Matt walks through how this asset class came about, the similarities & differences from traditional finance, and shares predictions about where it could be going. He shares an important reminder on DAOs that the members will be treated like general partners if the entity isn’t incorporated – i.e., liable for its debts.
The essay doesn’t delve too far into securities regulation issues – if you’re practicing in this area, that’s what our “Crypto Financings” & “Blockchain” Practice Areas are for. Another Bloomberg article reported this week that SEC enforcement activity is making both retail and professional investors feel more likely to “invest” in cryptocurrency, so there could be more work coming for securities lawyers on all sides of this:
Almost 60% of the 564 respondents to the latest MLIV Pulse survey indicated they viewed the recent spate of legal action in crypto as a positive sign for the asset class, whose trademark volatility has all but dissipated in recent months. Major interventions include the US regulatory investigations of bankrupt crypto firms Three Arrows Capital and Celsius Network, as well as an SEC probe into Yuga Labs, the creators of the Bored Ape collection of nonfungible tokens, or NFTs.
Like Matt, I don’t have strong feelings about the value of crypto. I find it puzzling in many ways, but also fascinating and informative from several angles: finance, securities regulation, and sociologically. And if people are going to be out there using this ecosystem, I do think there have to be some rules and guidance around it. Thankfully, there are very bright securities lawyers out there who are navigating this – a few of them just spoke on our recent webcast.
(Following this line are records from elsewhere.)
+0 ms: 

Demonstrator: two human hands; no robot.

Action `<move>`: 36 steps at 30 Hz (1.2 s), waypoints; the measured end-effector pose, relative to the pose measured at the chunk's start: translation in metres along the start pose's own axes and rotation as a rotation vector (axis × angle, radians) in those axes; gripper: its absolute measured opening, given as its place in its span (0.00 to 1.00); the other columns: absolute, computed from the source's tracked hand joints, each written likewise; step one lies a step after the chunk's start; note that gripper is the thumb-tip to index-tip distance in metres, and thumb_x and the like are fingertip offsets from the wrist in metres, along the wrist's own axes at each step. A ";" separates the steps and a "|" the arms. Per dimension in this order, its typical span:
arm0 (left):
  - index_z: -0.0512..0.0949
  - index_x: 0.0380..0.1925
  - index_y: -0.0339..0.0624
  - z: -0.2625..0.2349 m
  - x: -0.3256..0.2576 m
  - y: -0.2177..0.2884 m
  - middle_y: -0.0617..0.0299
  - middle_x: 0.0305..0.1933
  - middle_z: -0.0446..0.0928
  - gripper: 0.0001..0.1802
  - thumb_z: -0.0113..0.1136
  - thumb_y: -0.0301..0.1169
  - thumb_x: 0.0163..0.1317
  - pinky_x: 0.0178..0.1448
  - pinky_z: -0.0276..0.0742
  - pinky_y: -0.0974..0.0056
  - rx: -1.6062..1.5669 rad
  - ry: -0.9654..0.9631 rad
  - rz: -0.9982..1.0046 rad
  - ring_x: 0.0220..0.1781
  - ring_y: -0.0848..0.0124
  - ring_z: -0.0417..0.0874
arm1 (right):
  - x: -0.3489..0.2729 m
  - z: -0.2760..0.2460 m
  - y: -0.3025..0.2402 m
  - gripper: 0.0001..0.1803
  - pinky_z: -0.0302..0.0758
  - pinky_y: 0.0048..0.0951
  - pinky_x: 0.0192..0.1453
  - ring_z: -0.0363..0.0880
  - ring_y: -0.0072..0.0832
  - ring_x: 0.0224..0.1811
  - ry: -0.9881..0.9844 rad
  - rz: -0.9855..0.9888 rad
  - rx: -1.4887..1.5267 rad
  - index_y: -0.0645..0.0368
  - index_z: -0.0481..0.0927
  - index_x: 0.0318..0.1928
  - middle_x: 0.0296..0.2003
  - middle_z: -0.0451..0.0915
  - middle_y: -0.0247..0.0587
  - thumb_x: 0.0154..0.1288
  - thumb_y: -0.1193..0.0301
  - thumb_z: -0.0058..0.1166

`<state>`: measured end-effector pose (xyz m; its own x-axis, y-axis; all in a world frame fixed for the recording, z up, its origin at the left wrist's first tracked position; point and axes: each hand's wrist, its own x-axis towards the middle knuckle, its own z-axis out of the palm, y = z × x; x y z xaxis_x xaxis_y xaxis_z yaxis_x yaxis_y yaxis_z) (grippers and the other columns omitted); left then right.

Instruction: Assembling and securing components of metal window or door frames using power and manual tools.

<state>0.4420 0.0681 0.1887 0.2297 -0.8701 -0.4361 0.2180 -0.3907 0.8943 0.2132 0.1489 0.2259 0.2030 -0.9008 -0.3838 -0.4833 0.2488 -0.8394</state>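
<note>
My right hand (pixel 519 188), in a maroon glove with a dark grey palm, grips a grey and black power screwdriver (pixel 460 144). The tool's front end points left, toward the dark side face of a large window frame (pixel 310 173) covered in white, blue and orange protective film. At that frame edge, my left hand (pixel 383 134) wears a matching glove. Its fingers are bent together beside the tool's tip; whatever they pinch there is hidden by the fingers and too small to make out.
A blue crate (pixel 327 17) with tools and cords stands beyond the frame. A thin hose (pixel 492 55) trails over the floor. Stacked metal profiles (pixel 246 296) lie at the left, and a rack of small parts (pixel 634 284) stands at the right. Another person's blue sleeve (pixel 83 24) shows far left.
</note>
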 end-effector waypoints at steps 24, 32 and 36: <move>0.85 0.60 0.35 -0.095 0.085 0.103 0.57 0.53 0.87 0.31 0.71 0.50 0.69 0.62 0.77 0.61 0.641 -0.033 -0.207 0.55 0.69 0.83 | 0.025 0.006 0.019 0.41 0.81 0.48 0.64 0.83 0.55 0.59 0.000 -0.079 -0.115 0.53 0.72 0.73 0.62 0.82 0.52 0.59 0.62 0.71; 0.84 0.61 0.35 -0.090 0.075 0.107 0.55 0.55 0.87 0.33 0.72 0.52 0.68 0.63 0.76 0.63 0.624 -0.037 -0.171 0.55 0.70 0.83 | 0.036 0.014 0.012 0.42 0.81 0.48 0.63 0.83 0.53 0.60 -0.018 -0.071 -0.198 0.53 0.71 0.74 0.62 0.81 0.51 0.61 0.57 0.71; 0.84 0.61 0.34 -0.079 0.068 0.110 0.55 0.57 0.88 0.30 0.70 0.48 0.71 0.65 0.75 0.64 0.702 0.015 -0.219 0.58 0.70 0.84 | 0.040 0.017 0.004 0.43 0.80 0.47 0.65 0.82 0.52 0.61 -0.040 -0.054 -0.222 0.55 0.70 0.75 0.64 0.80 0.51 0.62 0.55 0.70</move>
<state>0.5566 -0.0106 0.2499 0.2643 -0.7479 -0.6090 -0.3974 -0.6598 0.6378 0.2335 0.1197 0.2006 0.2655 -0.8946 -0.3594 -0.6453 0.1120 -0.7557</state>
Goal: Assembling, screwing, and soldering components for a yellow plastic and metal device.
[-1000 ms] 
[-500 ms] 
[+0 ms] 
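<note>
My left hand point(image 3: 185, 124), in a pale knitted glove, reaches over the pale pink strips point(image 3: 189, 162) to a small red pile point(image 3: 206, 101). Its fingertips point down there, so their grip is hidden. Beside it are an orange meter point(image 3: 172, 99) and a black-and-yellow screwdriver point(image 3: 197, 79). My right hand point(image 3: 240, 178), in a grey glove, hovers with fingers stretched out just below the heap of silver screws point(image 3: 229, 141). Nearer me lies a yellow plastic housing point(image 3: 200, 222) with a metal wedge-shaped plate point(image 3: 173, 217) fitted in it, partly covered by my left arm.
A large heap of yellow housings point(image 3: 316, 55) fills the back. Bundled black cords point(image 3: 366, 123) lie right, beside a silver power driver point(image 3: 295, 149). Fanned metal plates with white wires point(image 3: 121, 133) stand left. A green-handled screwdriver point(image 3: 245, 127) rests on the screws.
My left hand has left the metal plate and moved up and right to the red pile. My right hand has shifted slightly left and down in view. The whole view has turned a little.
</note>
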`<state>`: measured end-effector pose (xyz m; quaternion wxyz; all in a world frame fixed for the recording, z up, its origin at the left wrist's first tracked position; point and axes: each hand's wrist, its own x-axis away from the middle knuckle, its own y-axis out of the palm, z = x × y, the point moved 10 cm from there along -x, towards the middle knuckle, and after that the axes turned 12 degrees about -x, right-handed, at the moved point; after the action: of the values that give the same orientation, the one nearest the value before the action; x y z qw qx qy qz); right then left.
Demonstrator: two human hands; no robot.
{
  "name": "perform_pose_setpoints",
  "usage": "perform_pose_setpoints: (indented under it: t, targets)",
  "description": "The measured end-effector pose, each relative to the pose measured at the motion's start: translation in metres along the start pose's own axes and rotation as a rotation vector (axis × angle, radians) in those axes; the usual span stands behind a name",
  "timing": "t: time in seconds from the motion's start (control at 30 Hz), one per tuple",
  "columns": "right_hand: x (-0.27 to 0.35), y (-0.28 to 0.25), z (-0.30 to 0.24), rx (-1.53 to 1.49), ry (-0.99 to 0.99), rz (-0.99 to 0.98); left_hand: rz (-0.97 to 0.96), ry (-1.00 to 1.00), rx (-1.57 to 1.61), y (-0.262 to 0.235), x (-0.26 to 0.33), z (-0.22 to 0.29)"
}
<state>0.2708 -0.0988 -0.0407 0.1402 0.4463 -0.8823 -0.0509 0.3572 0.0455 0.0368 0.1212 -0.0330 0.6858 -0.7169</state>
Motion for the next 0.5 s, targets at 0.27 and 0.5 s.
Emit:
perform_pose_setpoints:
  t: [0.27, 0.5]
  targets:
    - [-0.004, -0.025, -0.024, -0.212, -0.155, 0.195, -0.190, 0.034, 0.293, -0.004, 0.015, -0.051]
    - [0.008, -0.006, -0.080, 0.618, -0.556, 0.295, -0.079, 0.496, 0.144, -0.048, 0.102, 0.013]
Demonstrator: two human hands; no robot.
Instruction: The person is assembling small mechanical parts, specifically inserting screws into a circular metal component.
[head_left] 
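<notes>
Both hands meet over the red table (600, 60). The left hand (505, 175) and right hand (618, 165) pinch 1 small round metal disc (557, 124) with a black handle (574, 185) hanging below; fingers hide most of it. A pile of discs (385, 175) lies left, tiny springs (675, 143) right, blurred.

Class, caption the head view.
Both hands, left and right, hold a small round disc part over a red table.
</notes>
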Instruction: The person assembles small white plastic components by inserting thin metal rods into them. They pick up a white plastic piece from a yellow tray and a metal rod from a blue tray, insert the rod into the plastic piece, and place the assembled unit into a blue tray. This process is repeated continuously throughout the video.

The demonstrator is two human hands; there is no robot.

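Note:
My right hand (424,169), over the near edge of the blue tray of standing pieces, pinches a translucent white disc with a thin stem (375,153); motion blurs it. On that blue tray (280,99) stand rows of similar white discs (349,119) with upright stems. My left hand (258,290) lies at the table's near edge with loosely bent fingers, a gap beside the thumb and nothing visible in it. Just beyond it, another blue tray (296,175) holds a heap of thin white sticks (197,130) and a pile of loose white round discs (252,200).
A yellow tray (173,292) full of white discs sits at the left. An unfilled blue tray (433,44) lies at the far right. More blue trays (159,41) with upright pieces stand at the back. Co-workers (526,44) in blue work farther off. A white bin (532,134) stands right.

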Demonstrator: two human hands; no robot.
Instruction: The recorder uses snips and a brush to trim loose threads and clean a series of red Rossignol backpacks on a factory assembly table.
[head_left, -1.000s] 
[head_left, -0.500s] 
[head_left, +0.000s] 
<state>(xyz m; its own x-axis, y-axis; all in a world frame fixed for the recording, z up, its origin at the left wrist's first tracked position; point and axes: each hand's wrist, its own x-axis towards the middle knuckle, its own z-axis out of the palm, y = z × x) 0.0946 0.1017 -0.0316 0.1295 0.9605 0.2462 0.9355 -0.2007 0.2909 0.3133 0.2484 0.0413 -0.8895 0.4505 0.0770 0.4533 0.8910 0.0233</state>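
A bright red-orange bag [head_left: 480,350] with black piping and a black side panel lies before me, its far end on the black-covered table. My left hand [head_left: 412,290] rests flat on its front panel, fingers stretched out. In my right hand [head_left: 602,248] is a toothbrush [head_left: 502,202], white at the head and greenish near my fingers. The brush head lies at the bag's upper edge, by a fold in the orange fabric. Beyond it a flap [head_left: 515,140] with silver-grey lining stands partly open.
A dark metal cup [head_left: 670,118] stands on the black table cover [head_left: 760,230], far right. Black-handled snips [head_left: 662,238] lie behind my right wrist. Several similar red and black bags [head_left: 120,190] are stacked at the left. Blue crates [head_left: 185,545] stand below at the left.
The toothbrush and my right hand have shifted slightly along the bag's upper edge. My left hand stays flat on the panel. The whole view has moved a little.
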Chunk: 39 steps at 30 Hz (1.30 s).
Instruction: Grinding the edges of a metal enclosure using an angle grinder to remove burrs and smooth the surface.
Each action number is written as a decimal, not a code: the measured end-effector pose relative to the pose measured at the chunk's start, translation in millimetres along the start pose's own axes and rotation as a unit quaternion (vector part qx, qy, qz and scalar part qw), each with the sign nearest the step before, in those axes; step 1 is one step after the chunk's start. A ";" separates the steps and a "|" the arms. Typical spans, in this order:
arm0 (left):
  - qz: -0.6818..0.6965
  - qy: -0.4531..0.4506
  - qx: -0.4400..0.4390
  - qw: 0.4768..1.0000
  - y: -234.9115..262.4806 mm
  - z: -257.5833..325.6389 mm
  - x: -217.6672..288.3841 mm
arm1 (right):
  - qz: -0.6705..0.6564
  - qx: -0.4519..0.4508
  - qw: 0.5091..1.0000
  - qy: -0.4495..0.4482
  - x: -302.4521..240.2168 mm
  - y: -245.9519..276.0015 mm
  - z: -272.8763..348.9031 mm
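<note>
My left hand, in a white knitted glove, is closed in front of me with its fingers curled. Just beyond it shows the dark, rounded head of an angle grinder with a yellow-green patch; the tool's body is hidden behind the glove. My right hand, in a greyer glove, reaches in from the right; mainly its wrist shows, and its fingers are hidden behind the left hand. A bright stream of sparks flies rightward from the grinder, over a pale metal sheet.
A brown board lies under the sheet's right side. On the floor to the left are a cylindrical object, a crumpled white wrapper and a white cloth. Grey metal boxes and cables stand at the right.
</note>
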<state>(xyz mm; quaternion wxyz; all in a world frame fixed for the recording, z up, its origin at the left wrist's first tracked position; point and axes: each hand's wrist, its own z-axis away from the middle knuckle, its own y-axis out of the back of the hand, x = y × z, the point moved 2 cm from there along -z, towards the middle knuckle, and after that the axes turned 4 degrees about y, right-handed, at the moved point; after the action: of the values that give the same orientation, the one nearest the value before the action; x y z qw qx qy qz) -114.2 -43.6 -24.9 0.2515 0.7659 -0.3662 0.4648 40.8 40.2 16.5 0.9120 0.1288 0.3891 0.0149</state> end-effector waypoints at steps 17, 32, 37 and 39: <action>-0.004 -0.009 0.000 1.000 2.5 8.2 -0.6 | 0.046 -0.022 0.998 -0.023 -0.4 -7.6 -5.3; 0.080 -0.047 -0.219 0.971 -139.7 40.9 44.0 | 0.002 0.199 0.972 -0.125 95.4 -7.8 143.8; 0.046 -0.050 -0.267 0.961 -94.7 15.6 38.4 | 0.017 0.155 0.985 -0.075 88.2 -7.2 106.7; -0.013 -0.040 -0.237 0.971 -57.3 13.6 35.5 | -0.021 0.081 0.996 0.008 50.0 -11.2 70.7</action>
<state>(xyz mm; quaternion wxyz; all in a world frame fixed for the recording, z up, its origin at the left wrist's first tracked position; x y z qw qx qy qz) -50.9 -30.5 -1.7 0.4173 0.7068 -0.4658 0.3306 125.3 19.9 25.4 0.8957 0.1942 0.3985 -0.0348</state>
In full disclosure, I own a nominal amount of crypto. Because I’m writing about it, I wanted to see how it worked to get into the system and to buy a web3 domain name. I found it confusing and complicated, I don’t even know if I accomplished my goal, and I don’t expect to ever see that money in dollar form again. But if the target audience right now is gamers and people who enjoy internet hype, financial engineering and gambling, that’s…not me. I’m just a 40-something professional who needs a type of currency that can buy snacks for my kids.